What needs to be done: The word "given" occurs in some lines of the listing. Copy those lines.

Data under study:
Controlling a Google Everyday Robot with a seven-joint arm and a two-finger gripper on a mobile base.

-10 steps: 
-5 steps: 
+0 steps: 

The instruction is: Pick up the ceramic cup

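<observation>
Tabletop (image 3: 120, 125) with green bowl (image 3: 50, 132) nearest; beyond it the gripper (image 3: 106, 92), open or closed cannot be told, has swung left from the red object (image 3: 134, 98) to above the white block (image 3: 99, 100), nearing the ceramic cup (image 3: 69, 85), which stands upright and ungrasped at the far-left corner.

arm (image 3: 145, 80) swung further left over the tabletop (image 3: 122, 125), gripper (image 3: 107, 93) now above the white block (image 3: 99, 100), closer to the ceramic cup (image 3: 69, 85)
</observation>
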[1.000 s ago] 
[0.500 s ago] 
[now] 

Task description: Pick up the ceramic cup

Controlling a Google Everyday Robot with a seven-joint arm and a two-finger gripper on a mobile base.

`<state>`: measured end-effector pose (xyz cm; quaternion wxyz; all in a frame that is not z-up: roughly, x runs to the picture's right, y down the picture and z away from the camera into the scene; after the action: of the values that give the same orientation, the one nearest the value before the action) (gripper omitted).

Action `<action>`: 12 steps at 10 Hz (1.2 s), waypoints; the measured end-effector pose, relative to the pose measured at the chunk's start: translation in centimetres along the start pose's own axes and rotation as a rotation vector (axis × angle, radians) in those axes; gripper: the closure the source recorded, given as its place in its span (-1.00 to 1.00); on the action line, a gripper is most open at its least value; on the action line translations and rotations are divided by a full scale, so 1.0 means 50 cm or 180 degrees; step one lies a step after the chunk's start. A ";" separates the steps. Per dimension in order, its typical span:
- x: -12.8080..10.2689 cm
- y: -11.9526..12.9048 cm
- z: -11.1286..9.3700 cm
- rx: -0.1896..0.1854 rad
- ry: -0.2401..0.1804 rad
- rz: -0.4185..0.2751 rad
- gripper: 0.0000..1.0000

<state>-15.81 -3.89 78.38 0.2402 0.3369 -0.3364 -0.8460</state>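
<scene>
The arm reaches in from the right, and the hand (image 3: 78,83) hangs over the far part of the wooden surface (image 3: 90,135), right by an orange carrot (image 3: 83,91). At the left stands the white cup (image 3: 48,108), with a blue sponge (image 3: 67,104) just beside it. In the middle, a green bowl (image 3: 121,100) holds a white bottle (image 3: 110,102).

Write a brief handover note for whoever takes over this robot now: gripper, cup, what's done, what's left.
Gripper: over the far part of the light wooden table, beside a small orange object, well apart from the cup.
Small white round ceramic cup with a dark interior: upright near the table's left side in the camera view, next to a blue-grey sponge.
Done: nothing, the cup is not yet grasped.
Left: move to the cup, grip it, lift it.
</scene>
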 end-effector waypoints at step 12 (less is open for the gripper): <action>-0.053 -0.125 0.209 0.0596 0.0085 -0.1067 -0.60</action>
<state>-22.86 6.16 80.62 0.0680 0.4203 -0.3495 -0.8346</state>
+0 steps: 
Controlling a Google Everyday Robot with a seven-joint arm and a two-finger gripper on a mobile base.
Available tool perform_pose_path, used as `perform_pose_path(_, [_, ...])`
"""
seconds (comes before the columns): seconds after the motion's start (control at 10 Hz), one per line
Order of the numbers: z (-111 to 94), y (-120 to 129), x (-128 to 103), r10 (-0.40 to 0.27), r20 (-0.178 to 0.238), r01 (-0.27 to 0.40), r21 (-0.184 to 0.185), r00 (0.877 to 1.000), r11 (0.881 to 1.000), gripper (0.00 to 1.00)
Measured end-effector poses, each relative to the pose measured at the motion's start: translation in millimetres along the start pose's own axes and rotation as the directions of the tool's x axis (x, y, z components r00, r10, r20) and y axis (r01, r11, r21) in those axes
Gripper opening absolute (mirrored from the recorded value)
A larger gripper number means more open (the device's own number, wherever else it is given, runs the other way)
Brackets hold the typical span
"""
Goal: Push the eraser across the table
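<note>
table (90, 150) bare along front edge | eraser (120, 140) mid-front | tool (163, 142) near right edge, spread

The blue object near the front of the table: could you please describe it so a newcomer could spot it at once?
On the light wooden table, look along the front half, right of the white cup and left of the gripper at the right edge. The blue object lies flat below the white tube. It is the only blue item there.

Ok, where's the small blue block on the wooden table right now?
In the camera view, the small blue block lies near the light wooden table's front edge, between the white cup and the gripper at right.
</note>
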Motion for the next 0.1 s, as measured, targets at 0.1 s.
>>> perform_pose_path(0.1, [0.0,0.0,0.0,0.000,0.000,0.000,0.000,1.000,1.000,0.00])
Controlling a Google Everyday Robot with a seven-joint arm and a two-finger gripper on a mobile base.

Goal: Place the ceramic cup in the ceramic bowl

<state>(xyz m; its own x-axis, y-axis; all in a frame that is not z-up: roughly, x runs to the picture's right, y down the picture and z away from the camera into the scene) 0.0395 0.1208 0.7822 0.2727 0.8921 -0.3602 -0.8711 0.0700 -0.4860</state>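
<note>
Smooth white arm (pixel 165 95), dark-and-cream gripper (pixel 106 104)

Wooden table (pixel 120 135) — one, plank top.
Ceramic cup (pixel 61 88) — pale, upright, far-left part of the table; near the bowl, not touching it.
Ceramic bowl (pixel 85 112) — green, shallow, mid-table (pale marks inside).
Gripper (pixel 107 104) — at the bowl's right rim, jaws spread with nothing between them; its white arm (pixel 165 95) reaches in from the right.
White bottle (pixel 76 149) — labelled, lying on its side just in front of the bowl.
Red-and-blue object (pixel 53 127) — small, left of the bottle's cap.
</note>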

Completed exercise:
Action `<action>`: 12 steps at 10 Hz (1.2 s), waypoints; the measured end-effector pose, relative to the pose measured at the chunk's start: translation in centimetres along the start pose's own axes and rotation as a rotation vector (axis × angle, radians) in those axes; gripper: the closure the source recorded, given as its place in its span (-1.00 to 1.00); on the action line, a gripper is most open at its least value; on the action line translations and rotations are divided by a full scale, so 1.0 means 50 cm or 180 degrees; step one lies a step after the chunk's start. A ";" separates the steps. Per dimension in order, its typical span:
A larger gripper number means more open (the device's own number, wherever else it is given, runs the other way)

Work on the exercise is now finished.